Chil AI Lab, an African-led health technology company, announced a breakthrough in breast cancer care with an AI platform designed to predict chemotherapy resistance. The system allows oncologists to determine if a treatment is failing significantly earlier than traditional methods. The project is led by Dr. Nabuuma Shamim Kaliisa. The platform addresses a critical gap in oncology, where many patients currently wait up to six months to discover if their treatment is effective.
Unlike many medical AI tools that function as a “black box” by providing answers without context, the Chil AI Lab platform measures its own confidence levels with every scan. This approach allows the system to act as a digital specialist that flags cases for human review when it is uncertain.
Key features of the technology include:
- Early Detection: The platform can identify warning signs that a treatment may not be working within the first 21 days.
- Transparent Reporting: When the AI is unsure about a scan, it alerts the doctor rather than providing a guess.
- Clinical Support: The system provides a range of possibilities and confidence scores to help oncologists decide whether to pivot a patient’s treatment plan.

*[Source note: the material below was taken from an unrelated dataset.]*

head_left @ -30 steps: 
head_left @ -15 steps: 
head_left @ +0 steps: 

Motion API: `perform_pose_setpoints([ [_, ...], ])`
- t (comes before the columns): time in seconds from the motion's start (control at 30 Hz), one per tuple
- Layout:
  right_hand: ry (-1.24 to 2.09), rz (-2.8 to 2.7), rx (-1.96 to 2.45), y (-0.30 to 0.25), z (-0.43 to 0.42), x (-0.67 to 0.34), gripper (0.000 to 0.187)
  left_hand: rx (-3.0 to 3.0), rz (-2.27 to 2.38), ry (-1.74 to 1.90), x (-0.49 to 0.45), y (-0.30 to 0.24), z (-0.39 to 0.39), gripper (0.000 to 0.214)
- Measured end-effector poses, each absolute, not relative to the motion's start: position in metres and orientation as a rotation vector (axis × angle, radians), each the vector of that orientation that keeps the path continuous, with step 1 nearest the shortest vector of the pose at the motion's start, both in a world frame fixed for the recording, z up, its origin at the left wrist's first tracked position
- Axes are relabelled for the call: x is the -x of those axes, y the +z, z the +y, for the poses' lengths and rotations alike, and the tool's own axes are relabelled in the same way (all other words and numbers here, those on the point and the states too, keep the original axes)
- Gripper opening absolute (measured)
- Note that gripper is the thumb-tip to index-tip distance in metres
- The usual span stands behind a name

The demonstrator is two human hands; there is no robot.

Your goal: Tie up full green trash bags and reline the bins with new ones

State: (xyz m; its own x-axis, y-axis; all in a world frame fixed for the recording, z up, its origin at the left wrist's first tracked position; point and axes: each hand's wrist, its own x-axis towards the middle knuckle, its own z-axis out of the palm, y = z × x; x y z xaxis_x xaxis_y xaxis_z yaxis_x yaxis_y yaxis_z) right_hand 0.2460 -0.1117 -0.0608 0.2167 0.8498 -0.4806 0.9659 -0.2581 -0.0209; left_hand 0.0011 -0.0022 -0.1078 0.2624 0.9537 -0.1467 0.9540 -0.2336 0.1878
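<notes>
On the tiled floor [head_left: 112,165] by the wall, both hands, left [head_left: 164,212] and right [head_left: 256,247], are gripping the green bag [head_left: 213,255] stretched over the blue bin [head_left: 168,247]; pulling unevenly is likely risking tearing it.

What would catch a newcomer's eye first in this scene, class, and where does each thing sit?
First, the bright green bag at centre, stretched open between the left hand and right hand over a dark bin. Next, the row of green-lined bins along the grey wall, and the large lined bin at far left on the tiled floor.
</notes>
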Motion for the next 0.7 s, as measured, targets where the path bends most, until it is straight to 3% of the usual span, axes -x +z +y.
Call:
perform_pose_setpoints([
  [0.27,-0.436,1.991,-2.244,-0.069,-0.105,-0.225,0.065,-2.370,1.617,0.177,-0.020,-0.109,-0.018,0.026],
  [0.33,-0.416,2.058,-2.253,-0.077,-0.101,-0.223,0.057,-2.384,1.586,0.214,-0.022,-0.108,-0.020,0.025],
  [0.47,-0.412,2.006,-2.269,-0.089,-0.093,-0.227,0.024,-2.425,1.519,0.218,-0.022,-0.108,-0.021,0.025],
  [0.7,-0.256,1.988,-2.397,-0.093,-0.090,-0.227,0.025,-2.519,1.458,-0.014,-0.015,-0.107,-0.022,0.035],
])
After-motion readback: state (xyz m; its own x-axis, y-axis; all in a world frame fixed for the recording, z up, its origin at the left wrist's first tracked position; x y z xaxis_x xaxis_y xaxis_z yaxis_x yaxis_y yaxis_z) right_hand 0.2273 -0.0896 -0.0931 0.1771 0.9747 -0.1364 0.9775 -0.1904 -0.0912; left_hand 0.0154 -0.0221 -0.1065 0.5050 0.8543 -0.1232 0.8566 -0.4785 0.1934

The technology was tested during a 24-month study involving 306 patients across multiple cancer centers in Africa. The results indicated that the early confidence scores accurately predicted how patients would respond to treatment by the conclusion of their care.
In oncology, an “I don’t know” from a tool can be just as lifesaving as a yes, Kaliisa said. She noted that by building a system that quantifies its own certainty, the lab is giving doctors a tool they can trust to move away from guesswork.
Dr. Shamim is a Ugandan innovator, Social Entrepreneur. She is the Founder of Chil Artificial Intelligence Lab, a company incorporating artificial intelligence-guided e-oncology services to detect cervical and breast cancer. She is also serving as Africa’s representative on the Commonwealth Youth Council Executive Committee, where she is helping bridge the gap between young African entrepreneurs and investors willing to invest in Africa.
She is a winner of the Takeda Young Entrepreneur Award 2018, Young African Entrepreneur Award 2018, and a Social Impact Finalist at AWIEF Awards. In 2021, she was selected by the Bloomberg New Economy as one of the extraordinary individuals forming the inaugural class of catalysts that includes 30 other scientists, researchers, entrepreneurs and policymakers.
The Chil AI Lab team is scheduled to present their findings at the upcoming World Health Assembly. The group plans to expand the platform to cover additional cancer types and further refine its predictive accuracy.